### [Required work]
Without the pictures, retype exactly the lines from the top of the entries below through the line that contains "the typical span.".

Entries taken from a collection:
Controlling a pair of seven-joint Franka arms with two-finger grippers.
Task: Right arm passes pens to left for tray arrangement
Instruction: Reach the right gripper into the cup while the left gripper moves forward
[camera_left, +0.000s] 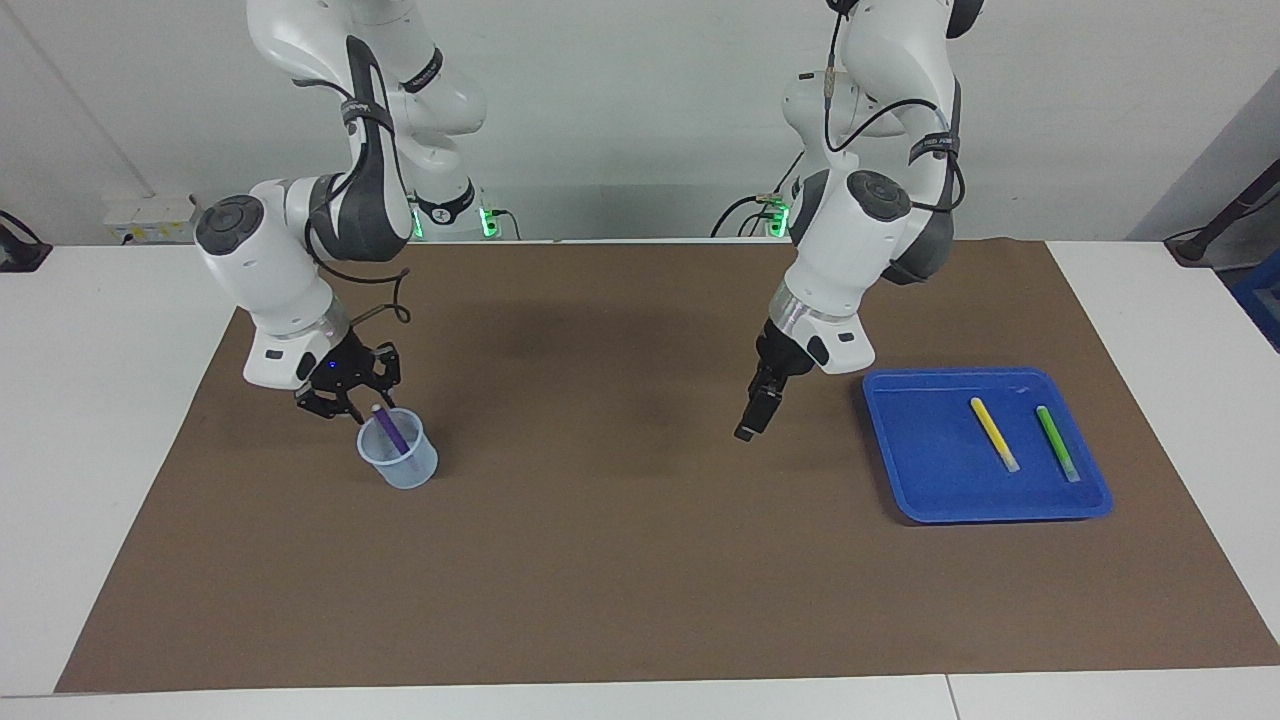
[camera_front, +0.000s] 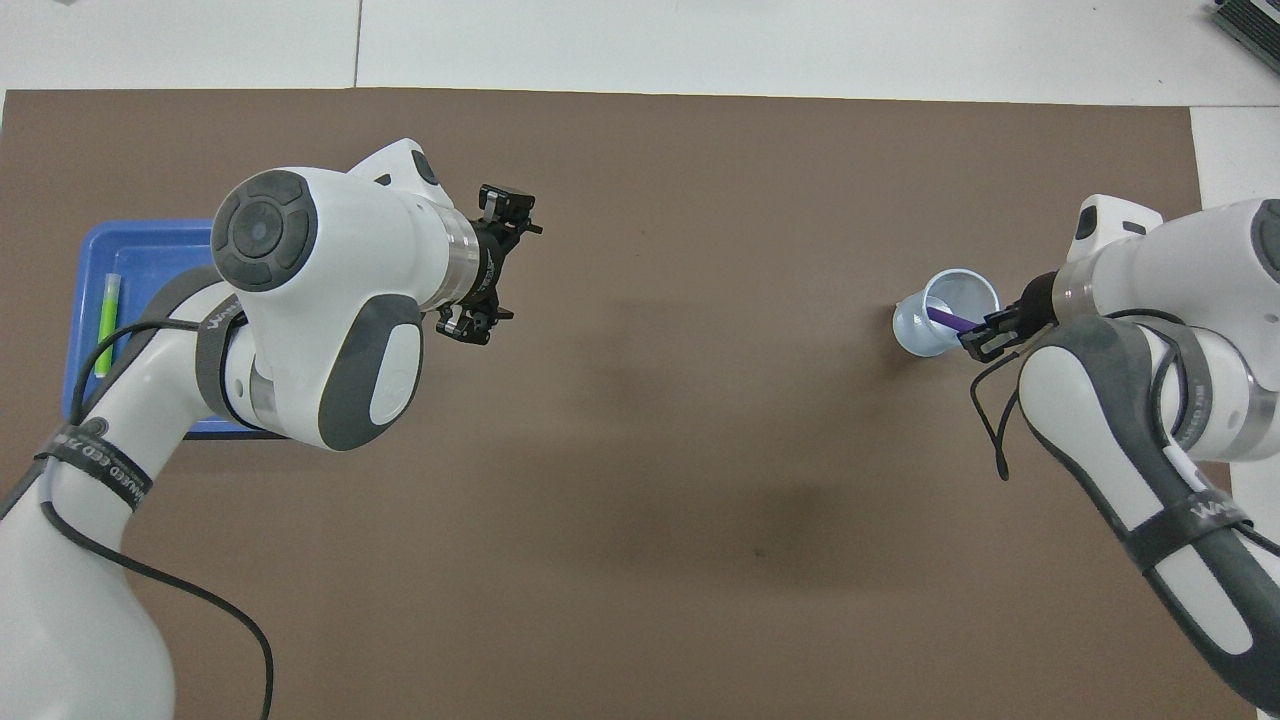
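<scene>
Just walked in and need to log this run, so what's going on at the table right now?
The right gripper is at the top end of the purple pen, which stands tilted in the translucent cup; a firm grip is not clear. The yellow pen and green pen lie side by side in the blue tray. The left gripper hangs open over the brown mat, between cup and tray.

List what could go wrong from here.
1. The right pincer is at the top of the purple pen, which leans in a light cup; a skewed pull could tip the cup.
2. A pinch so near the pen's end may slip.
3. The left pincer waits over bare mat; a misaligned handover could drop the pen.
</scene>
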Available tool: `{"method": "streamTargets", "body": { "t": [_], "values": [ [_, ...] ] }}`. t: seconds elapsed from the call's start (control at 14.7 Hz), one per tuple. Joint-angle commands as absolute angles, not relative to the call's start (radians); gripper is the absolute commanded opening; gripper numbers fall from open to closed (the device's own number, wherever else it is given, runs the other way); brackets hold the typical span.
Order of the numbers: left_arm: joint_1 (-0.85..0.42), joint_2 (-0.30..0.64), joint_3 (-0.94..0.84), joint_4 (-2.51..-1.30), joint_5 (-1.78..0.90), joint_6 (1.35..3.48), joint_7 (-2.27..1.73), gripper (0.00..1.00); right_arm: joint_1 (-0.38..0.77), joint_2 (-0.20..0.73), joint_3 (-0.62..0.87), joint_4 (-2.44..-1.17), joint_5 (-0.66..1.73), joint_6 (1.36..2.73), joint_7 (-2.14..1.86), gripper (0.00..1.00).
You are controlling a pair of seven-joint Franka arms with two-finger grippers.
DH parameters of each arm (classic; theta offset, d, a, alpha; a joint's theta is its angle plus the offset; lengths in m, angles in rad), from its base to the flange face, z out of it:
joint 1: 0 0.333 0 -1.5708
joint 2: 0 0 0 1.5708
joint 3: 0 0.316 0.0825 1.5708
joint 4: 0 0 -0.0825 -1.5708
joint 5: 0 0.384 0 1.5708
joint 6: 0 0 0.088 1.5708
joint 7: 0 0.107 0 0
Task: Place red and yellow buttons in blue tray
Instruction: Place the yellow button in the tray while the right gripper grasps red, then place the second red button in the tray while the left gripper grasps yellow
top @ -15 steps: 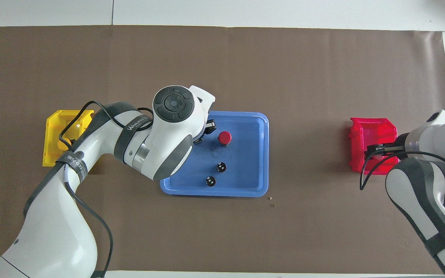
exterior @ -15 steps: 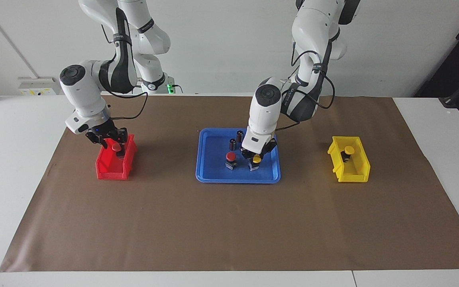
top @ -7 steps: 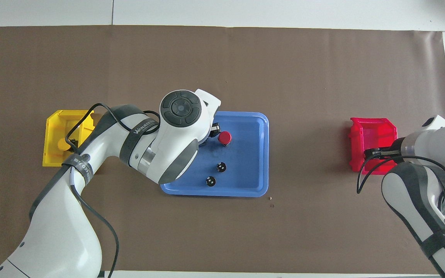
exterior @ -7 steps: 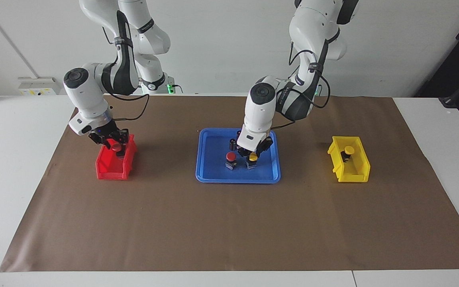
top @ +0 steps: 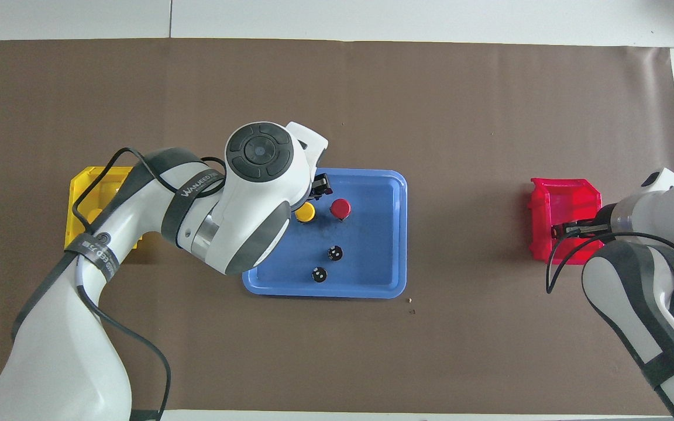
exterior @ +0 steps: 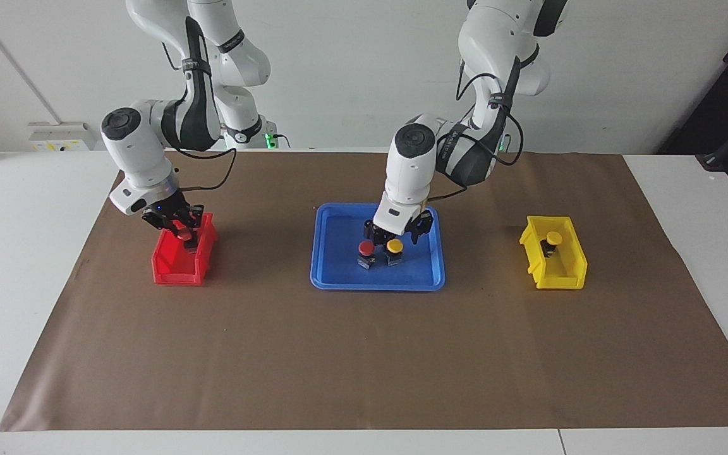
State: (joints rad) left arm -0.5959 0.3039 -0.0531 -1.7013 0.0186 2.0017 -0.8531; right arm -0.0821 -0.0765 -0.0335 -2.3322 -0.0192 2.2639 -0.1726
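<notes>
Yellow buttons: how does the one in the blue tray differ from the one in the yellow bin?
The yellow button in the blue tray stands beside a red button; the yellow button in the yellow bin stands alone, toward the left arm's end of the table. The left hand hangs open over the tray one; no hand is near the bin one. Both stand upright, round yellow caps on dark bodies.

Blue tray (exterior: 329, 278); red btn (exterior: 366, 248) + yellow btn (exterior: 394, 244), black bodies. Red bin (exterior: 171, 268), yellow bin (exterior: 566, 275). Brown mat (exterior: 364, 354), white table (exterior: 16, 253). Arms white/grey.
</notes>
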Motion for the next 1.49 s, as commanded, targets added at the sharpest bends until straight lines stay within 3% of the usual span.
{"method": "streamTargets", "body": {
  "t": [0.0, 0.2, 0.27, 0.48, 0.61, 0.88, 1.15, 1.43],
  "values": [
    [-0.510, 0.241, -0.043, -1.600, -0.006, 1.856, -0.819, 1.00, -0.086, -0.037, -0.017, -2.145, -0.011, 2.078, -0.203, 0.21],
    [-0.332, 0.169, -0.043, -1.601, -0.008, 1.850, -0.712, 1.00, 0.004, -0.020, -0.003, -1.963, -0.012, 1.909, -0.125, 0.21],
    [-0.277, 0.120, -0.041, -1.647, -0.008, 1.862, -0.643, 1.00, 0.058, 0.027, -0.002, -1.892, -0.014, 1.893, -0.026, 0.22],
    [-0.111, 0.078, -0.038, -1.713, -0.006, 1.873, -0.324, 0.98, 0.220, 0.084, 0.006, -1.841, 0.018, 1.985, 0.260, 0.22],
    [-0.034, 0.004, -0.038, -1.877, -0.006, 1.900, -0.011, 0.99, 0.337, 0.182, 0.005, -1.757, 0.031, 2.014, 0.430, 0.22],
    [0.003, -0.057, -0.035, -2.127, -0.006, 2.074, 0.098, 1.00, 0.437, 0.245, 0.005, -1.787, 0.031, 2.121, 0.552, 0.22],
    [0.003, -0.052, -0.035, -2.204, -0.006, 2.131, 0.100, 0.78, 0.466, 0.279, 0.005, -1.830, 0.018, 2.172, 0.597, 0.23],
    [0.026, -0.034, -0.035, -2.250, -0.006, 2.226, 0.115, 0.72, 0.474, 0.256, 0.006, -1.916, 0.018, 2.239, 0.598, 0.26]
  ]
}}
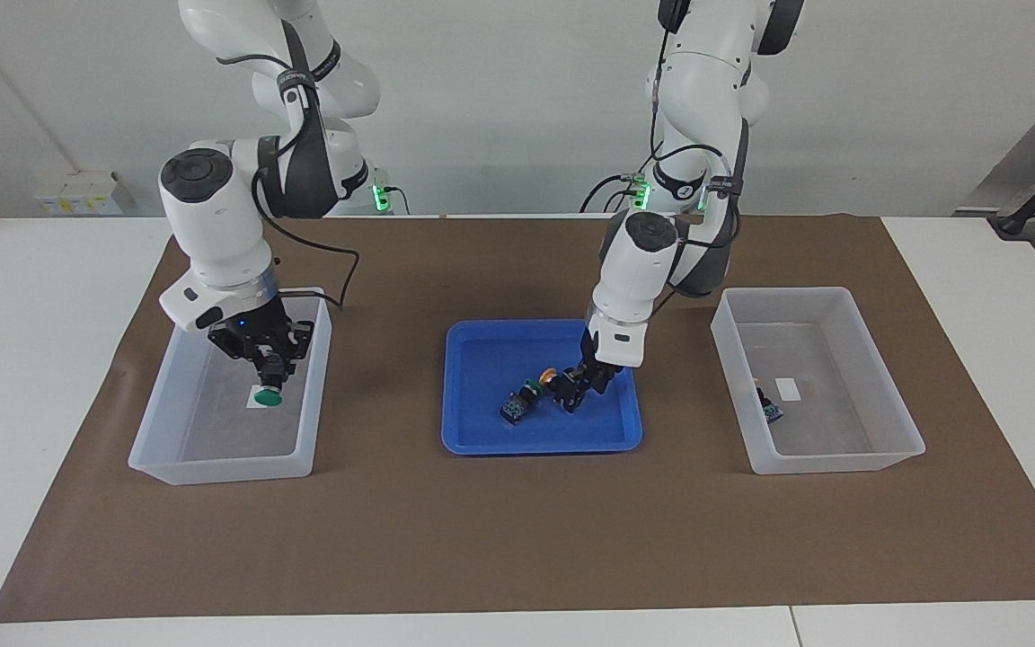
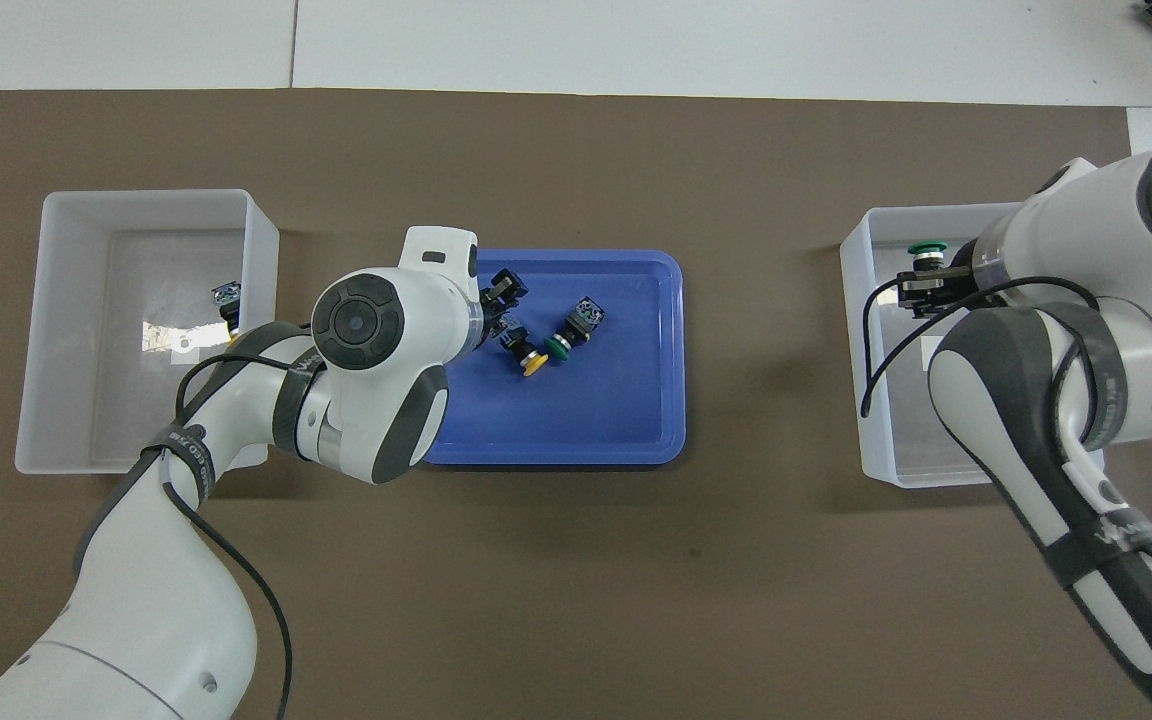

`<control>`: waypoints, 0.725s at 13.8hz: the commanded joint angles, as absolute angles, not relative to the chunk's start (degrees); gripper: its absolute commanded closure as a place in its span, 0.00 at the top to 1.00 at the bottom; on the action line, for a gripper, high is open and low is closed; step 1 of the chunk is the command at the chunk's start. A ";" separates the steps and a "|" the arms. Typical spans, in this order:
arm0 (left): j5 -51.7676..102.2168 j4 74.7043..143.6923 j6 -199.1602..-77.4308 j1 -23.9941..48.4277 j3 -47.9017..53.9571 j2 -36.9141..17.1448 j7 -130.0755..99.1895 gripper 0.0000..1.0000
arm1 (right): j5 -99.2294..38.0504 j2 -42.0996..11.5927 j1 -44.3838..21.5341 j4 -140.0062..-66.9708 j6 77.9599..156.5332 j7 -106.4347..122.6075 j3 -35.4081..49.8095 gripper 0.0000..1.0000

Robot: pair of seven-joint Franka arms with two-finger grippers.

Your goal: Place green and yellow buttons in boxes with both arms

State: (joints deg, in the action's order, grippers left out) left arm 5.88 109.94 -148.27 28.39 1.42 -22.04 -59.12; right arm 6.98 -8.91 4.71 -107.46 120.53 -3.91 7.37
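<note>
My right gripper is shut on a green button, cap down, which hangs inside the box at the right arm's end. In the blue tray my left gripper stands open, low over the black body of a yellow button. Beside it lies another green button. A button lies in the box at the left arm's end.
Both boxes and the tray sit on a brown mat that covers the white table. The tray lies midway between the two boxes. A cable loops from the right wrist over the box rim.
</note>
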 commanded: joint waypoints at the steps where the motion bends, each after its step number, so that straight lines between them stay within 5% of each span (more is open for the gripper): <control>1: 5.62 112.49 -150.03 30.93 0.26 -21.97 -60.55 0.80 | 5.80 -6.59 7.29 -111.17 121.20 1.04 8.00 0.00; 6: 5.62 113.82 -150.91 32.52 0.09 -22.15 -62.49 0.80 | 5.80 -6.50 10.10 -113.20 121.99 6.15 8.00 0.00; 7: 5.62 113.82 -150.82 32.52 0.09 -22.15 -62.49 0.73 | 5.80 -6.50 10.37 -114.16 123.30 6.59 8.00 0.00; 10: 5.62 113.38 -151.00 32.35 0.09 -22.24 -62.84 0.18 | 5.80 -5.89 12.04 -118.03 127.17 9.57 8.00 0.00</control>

### [Result for this task]
Controlling a pair of seven-joint Franka arms with two-finger grippers.
Task: Right arm passes pens to left for tray arrangement
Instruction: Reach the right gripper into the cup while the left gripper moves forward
[camera_left, +0.000s] 
[camera_front, +0.000s] 
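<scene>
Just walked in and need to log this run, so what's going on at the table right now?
The right gripper is at the top end of the purple pen, which stands tilted in the translucent cup; a firm grip is not clear. The yellow pen and green pen lie side by side in the blue tray. The left gripper hangs open over the brown mat, between cup and tray.

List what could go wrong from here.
1. The right pincer is at the top of the purple pen, which leans in a light cup; a skewed pull could tip the cup.
2. A pinch so near the pen's end may slip.
3. The left pincer waits over bare mat; a misaligned handover could drop the pen.
</scene>
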Available tool: `{"method": "streamTargets", "body": { "t": [_], "values": [ [_, ...] ] }}`. t: seconds elapsed from the call's start (control at 14.7 Hz), one per tuple. Joint-angle commands as absolute angles, not relative to the call's start (radians); gripper is the absolute commanded opening; gripper numbers fall from open to closed (the device's own number, wherever else it is given, runs the other way); brackets hold the typical span.

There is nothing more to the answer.